ブラジル中央部(セルタネージャ)出身の人気デュオ、ミリオナリオ(百万長者)とジョゼ・リコ(金持ち)を主役に迎えた音楽映画。二人がミュージシャンとして人気を得るまでの話を軸に、彼らの音楽が生まれ、歌われ、聴かれる状況を、寄り添うような眼差しで捉えていく。『オグンのお守り』に始まる「民衆映画」の延長線上にある作品。
『監獄の記憶』
原題:Memórias do Cárcere
1981年 188分
監督・脚本/ネルソン・ペレイラ・ドス・サントス
出演/カルロス・ヴェレーザ、グロリア・ピレス、ジョフレ・ソアレス

ヴァルガス独裁政権による共産主義者弾圧のさなか、作家グラシリアーノ・ラモスは、政治犯として監獄に送られる。そこで彼が見たものは、植民地主義の残滓と支配者による暴力、そして脆弱なエリートというブラジルの現実そのものだった。

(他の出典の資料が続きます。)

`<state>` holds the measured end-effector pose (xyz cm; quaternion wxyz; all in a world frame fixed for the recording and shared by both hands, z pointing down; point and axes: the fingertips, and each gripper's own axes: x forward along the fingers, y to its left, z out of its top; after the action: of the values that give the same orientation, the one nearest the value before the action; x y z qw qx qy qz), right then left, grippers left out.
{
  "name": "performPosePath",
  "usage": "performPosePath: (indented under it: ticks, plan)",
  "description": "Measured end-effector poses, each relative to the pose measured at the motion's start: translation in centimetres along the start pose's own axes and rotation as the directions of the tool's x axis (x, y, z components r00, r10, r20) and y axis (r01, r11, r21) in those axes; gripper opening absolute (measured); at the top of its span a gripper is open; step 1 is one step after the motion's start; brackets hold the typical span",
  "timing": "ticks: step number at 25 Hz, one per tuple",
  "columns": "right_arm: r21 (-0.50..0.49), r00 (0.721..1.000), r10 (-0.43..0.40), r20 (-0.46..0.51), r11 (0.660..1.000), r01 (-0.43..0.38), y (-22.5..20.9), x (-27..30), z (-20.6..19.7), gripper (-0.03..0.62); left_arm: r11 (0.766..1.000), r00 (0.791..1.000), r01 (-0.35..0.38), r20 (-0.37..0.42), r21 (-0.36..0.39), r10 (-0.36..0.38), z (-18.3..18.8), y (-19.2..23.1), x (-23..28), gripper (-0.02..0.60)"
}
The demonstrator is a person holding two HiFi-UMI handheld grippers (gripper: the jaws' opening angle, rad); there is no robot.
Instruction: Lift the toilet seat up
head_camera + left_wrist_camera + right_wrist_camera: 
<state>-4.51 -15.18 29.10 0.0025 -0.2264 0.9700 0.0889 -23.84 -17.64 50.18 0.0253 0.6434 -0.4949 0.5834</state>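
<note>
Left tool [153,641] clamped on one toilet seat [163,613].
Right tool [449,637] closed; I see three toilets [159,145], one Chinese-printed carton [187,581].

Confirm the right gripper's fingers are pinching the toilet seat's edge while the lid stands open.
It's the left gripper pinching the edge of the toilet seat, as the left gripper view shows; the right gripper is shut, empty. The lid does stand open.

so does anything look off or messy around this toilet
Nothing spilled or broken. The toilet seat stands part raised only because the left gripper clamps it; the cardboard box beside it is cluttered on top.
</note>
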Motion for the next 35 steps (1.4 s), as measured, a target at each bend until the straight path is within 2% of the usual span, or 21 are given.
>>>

近代という時代の苦難と矛盾を背負って生きる作家の姿を大きなスケールで描いた、映画による知識人論の最高峰。
『第三の岸辺』
原題:A Terceira Margem do Rio
1994年 98分
監督・脚本/ネルソン・ペレイラ・ドス・サントス
出演/イラ・サン・パウロ、ソニヤ・サウリン、バルバラ・ブラント

静かな川べりの一軒家に暮らすリオ・ジョルジ一家。幼い頃に川の彼方へと姿を消した父、牛に導かれ出会った美しい妻、不思議な念力を備えた一人娘。しかし、故郷を捨てブラジリアへ出た一家には、新たな苦難と喧騒の嵐が待ち受けていた。奇蹟への信仰と畏怖、生と死の不条理な輪廻を通して、ブラジル民衆の宗教心の内奥へと踏み込んだ野心作。

『第三の岸辺』レビュー 2010.6.3 update
『主人の館と奴隷小屋』
原題:Casa-Grande e Senzala
2001年 228分 ※ビデオ作品
監督/ネルソン・ペレイラ・ドス・サントス
第1部「ジルベルト・フレイレ、現代のカブラル」(57分)
第2部「アクーニャ、ブラジル的家族の母」(57分)
第3部「ポルトガル人、熱帯の植民地」(56分)
第4部「ブラジル人の性生活と家族関係における黒人奴隷」(58分)

人類学者ジルベルト・フレイレが執筆した同名の著書を、4回連続のテレビ番組として映像化。第1 部は、フレイレの友人であった作家エドゾン・ネリー・ダ・フォンセカに扮した教授が、この著書の執筆過程と出版当時の反響を語る。第2部では、教授と学生とが、インディオとヨーロッパ人の出会いについて議論する。第3部は、元々様々な人種の影響下にあったと推察される植民地のルーツがポルトガル語で語られる。第4部では、主人と奴隷の生活描写や性的関係、サディズム等が論じられる。